When I came home in 2007 after 15 months in Diyala province, I answered questions about what we accomplished there by explaining that we sowed stability and the seeds of self-governance in an Arab country that holds significant strategic interest for the U.S.
Now, as the U.S. commits to targeted airstrikes on top of the troops we sent last month to shore up the weakened country, I question everything. Were the losses my command suffered in the volatile Diyala province in 2006-07 worth it? How is it possible that the Iraqi military, well-trained to take over security duties, has performed so poorly?
Seven years ago, I would have agreed with the decision to return to Iraq. Today, I feel different.

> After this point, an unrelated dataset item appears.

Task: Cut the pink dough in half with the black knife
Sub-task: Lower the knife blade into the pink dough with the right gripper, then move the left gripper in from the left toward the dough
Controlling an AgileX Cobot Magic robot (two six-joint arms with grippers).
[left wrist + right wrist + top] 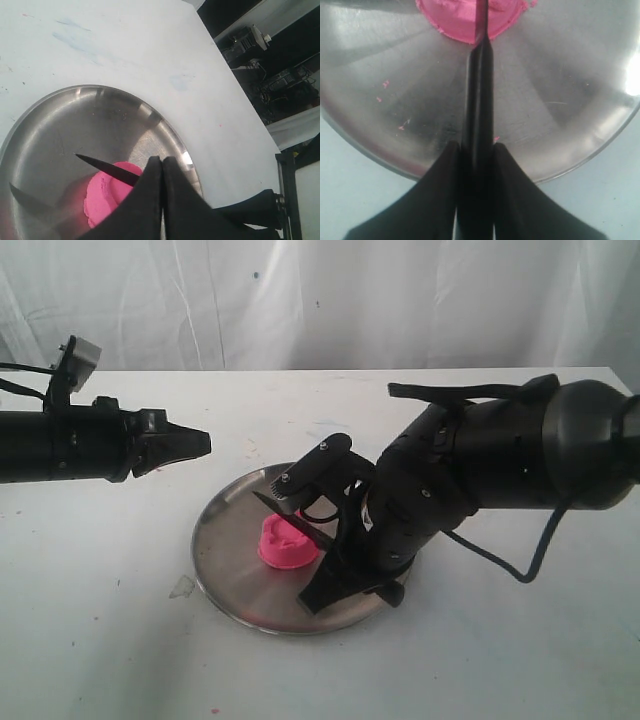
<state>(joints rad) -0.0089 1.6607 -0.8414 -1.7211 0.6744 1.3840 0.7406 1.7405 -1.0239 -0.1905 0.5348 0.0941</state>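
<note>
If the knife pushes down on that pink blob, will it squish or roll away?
The pink dough probably squishes: its edge looks smeared and there are pink crumbs on the silver plate. It likely won't roll, since it sits flat and wide. It may stick to the black knife held in the right claw.

Matte black arms, tapered black fingers (150,200), loose cable (500,555)
</note>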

We fought long and hard, spending over $25 billion to train and equip Iraqi security forces. We helped them develop a working government based on democratic principles. And while it might be wholly appropriate for the U.S. to provide humanitarian aid to those under siege, it's the responsibility of the Iraqis to protect Iraq. As someone who helped train these forces, I know they have the capability to stand and fight. The training wheels have to come off.
While it is frustrating and painful to watch militants take over a third of the country, we must focus on the here and now. The responsibility is to our soldiers who spent 13 years at war accomplishing what they were asked to do, often at a great cost.